### AIM OF THE EXERCISE
Would you give the listing again exactly, without its images?

....................

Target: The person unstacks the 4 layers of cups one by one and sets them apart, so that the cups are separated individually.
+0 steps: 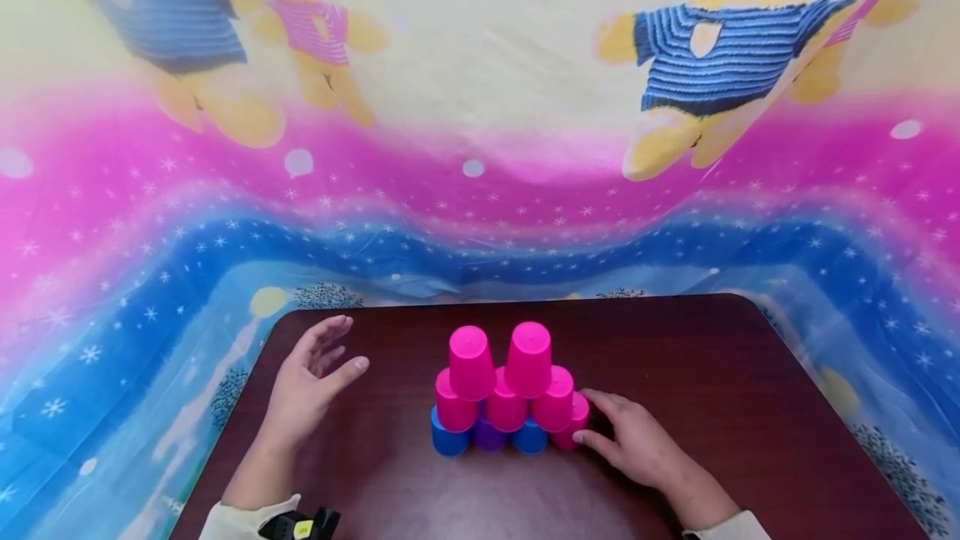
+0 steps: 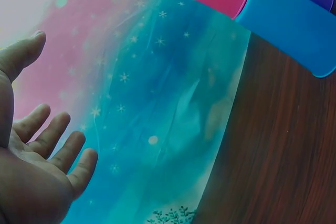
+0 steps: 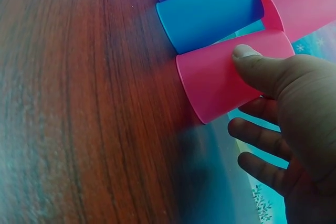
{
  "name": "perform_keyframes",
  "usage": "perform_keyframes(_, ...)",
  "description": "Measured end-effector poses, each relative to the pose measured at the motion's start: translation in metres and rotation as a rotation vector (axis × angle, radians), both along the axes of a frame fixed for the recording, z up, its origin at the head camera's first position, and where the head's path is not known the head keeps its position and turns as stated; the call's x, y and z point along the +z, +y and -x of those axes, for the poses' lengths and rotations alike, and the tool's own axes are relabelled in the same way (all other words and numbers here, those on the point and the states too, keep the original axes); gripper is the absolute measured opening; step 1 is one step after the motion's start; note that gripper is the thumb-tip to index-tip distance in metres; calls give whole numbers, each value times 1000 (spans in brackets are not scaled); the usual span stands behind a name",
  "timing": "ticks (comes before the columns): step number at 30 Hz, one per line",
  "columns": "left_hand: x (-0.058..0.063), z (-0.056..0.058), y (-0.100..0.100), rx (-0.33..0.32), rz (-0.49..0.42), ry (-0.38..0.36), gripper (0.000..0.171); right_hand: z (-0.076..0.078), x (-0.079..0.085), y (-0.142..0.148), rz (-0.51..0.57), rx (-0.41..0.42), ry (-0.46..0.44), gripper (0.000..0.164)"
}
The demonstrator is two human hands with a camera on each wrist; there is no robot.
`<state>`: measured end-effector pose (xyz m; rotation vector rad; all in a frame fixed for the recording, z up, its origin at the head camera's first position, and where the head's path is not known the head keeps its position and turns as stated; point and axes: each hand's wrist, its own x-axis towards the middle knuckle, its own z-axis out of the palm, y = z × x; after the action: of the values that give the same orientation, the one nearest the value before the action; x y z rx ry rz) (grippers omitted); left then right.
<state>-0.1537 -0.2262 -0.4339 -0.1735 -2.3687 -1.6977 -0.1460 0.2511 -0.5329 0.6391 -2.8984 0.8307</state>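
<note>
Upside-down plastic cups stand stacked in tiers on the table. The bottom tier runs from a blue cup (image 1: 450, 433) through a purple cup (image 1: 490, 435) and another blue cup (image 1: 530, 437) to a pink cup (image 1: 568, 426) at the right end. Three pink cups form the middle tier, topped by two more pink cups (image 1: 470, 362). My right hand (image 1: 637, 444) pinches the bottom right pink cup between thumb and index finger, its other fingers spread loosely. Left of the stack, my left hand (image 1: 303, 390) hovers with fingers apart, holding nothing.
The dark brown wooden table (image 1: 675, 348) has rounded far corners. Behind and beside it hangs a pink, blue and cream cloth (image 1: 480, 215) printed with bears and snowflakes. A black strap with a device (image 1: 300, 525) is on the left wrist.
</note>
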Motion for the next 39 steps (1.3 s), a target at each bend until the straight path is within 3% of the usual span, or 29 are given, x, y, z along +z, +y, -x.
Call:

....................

### WORKED SOLUTION
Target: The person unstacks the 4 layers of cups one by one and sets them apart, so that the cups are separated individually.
+0 steps: 
+0 steps: 
+0 steps: 
{
  "name": "perform_keyframes",
  "usage": "perform_keyframes(_, ...)",
  "description": "Measured end-effector poses, each relative to the pose measured at the motion's start: translation in metres and rotation as a rotation vector (axis × angle, radians), both along the axes of a frame fixed for the recording, z up, its origin at the head camera's first position, and where the head's path is not known the head keeps its position and turns as stated; the call's x, y and z point along the +z, +y and -x of those axes, for the poses' lengths and rotations alike, and the tool's own axes are relabelled in the same way (all other words and numbers here, those on the point and the states too, keep the original axes); gripper is the absolute measured opening; step 1 is one step after the motion's start; note that gripper is the thumb-tip to index-tip distance in metres; calls give whole numbers, each value times 1000 (spans in brackets are not scaled); the usual span stands behind a name",
  "timing": "ticks (comes before the columns): step number at 30 Hz, one per line",
  "columns": "left_hand: x (-0.058..0.063), z (-0.056..0.058), y (-0.100..0.100), rx (-0.33..0.32), rz (-0.49..0.42), ry (-0.38..0.36), gripper (0.000..0.171); right_hand: z (-0.076..0.078), x (-0.079..0.085), y (-0.142..0.148), rz (-0.51..0.57), rx (-0.41..0.42), ry (-0.46..0.44), gripper (0.000..0.164)"
}
The demonstrator is two human hands with a camera on each wrist; there is no robot.
`<state>`: measured end-effector pose (xyz m; rotation vector rad; all in a frame fixed for the recording, z up, its origin at the head camera's first position, and where the head's path is not known the head keeps its position and turns as stated; point and axes: each hand's wrist, its own x-axis towards the middle knuckle, its own z-axis out of the palm, y = z × x; after the action: of the values that give the same orientation, the one nearest the value before the action; x y z rx ry rz) (grippers omitted); left then right.
<state>-0.1537 -0.2262 -0.4339 -0.1735 -2.3687 -1.6977 -0.1460 0.2511 -0.5329 0.6391 -2.8984 0.8307</state>
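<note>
Upside-down plastic cups stand stacked in tiers on the table. The bottom tier runs from a blue cup (image 1: 450, 433) through a purple cup (image 1: 490, 435) and another blue cup (image 1: 530, 437) to a pink cup (image 1: 568, 426) at the right end. Three pink cups form the middle tier, topped by two more pink cups (image 1: 470, 362). My right hand (image 1: 637, 444) pinches the bottom right pink cup between thumb and index finger, its other fingers spread loosely. Left of the stack, my left hand (image 1: 303, 390) hovers with fingers apart, holding nothing.
The dark brown wooden table (image 1: 675, 348) has rounded far corners. Behind and beside it hangs a pink, blue and cream cloth (image 1: 480, 215) printed with bears and snowflakes. A black strap with a device (image 1: 300, 525) is on the left wrist.
</note>
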Motion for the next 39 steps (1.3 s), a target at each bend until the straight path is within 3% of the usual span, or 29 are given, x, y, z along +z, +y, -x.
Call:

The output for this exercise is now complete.